What you have to do -> Repeat exactly the lines from the start of the material below up to and including the "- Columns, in" line.

Exercise data ->
>>
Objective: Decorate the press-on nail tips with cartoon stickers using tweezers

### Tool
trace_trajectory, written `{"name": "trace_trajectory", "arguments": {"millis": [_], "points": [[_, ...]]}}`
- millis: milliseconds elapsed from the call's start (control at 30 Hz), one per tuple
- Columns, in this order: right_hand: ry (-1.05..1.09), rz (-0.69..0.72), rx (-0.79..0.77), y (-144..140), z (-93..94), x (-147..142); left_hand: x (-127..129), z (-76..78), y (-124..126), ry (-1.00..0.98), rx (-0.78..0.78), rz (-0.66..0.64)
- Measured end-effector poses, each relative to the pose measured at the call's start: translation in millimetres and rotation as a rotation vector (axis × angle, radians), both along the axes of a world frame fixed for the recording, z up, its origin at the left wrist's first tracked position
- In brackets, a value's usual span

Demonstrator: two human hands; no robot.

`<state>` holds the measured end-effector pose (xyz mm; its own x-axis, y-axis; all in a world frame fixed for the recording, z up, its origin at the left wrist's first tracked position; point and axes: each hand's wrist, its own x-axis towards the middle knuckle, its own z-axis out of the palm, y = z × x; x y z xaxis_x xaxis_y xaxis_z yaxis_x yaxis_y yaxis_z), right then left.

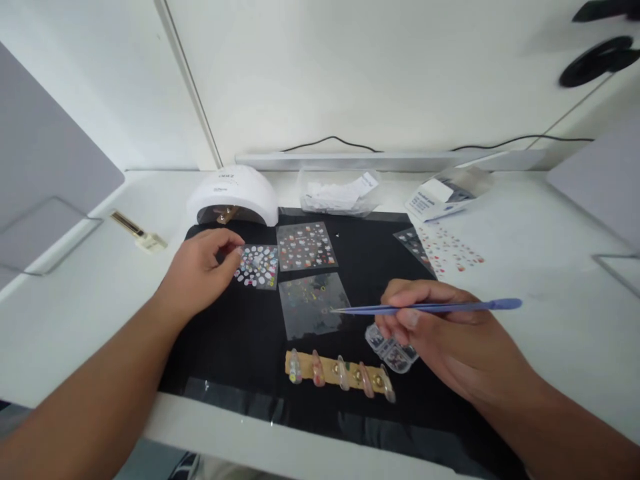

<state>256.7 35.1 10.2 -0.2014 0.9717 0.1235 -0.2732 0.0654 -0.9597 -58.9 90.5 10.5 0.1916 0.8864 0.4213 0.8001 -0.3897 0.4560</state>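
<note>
My left hand (207,263) is at the left edge of a sheet of nail stickers (260,265) with white and coloured shapes, thumb and finger pinched on it. Between the thumb and fingers of my right hand (445,337) lies a pair of blue tweezers (470,307). Their tip is over a clear sticker sheet (310,320) with small yellow and green designs. A third sticker sheet (306,247) lies behind it. In front, a tan strip (327,367) carries several decorated false nails (317,370). A clear compartment case (395,353) is partly hidden by my right hand.
A white nail lamp (235,190) stands at the back left of the black mat (225,353). Behind the mat are a clear bin (335,193) and an open box (435,197). More sticker sheets (450,250) lie right; a nail polish bottle (150,241) lies left.
</note>
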Motion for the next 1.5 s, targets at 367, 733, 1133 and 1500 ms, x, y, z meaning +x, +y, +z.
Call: {"name": "trace_trajectory", "arguments": {"millis": [367, 733, 1133, 1500], "points": [[-0.019, -0.007, -0.058, -6, 0.0, 0, 37, 1.3, -18, 0.155, -0.120, -0.444], [0.022, -0.101, -0.038, -7, -0.6, -2, 53, -11.6, -25, 0.267, -0.207, -0.389], [-0.005, -0.191, -0.090, -4, -0.2, 1, 51, -18.3, -24, 0.263, -0.169, -0.443], [0.058, -0.357, -0.012, 4, -10.6, 11, 36, -19.8, -11, 0.212, 0.095, -0.236]]}}
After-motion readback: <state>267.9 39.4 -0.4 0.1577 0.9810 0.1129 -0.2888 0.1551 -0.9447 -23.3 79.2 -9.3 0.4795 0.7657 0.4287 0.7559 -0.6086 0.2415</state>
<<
Solution to the problem ->
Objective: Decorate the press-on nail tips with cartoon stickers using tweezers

### Tool
trace_trajectory, written `{"name": "trace_trajectory", "arguments": {"millis": [_], "points": [[_, ...]]}}`
- millis: milliseconds elapsed from the call's start (control at 30 Hz), one per tuple
- Columns, in this order: right_hand: ry (-1.05..1.09), rz (-0.69..0.72), rx (-0.79..0.77), y (-144..140), z (-93..94), x (-147..142); left_hand: x (-127..129), z (-76..78), y (-124..126), ry (-1.00..0.98), rx (-0.78..0.78), rz (-0.66..0.64)

The work is done, and the output is complete.